What you need to do
A faithful transcript of all the lines below, with no pictures, is the goal here.

● ● ● ●

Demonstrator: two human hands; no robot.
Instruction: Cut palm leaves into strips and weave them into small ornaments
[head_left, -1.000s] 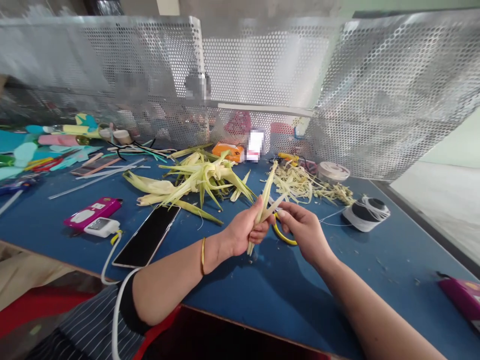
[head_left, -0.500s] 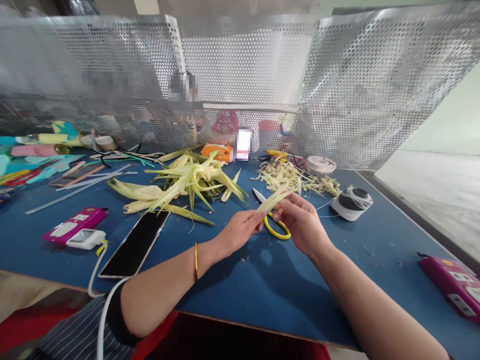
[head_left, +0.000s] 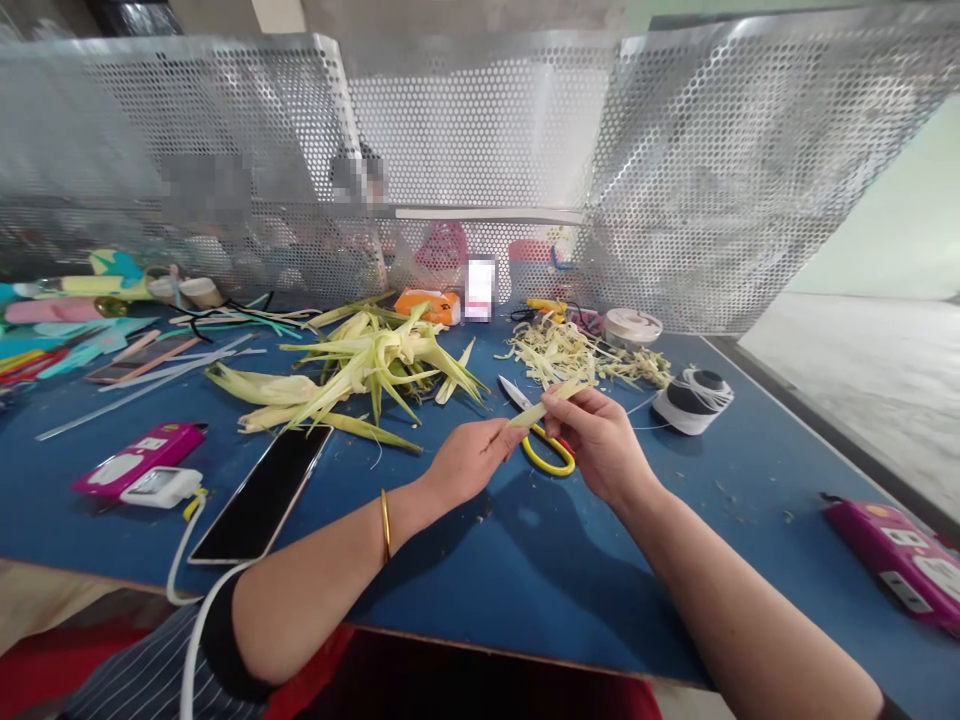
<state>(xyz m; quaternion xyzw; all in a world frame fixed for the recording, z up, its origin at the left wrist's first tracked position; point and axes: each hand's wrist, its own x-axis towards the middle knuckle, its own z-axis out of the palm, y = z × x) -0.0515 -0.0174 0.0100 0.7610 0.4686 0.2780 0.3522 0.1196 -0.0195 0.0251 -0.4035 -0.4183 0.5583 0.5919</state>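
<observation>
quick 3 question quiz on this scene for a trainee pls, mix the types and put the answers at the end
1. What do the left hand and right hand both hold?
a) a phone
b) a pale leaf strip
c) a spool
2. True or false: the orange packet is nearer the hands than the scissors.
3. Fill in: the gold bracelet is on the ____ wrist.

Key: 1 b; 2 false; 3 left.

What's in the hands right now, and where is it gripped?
A husk strip: the left hand pinches its left end, and the right hand holds it toward the other end.
</observation>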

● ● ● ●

Your response
Demonstrator: two human hands; no robot.
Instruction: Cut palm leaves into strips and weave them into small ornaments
[head_left, -1.000s] 
[head_left, -0.500s] 
[head_left, +0.000s] 
<state>(xyz m; quaternion xyzw; all in a world frame fixed for the recording, z up, its origin at the left wrist's first tracked position; point and axes: each hand's wrist, its own x-axis towards the middle knuckle, its own z-axis out of the palm, y = z × x) -0.0515 -0.0174 0.0100 0.7610 0.4686 0.2780 0.3522 0.1196 -0.0195 0.0251 -0.4035 -0.4183 0.5583 0.5919</state>
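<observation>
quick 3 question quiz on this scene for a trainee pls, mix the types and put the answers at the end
1. What do the left hand and right hand both hold?
a) a phone
b) a pale leaf strip
c) a spool
2. True or false: the orange packet is nearer the hands than the scissors.
3. Fill in: the gold bracelet is on the ____ wrist.

Key: 1 b; 2 false; 3 left.

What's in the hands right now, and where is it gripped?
A husk strip: the left hand pinches its left end, and the right hand holds it toward the other end.
</observation>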

What this exercise required has been given in full.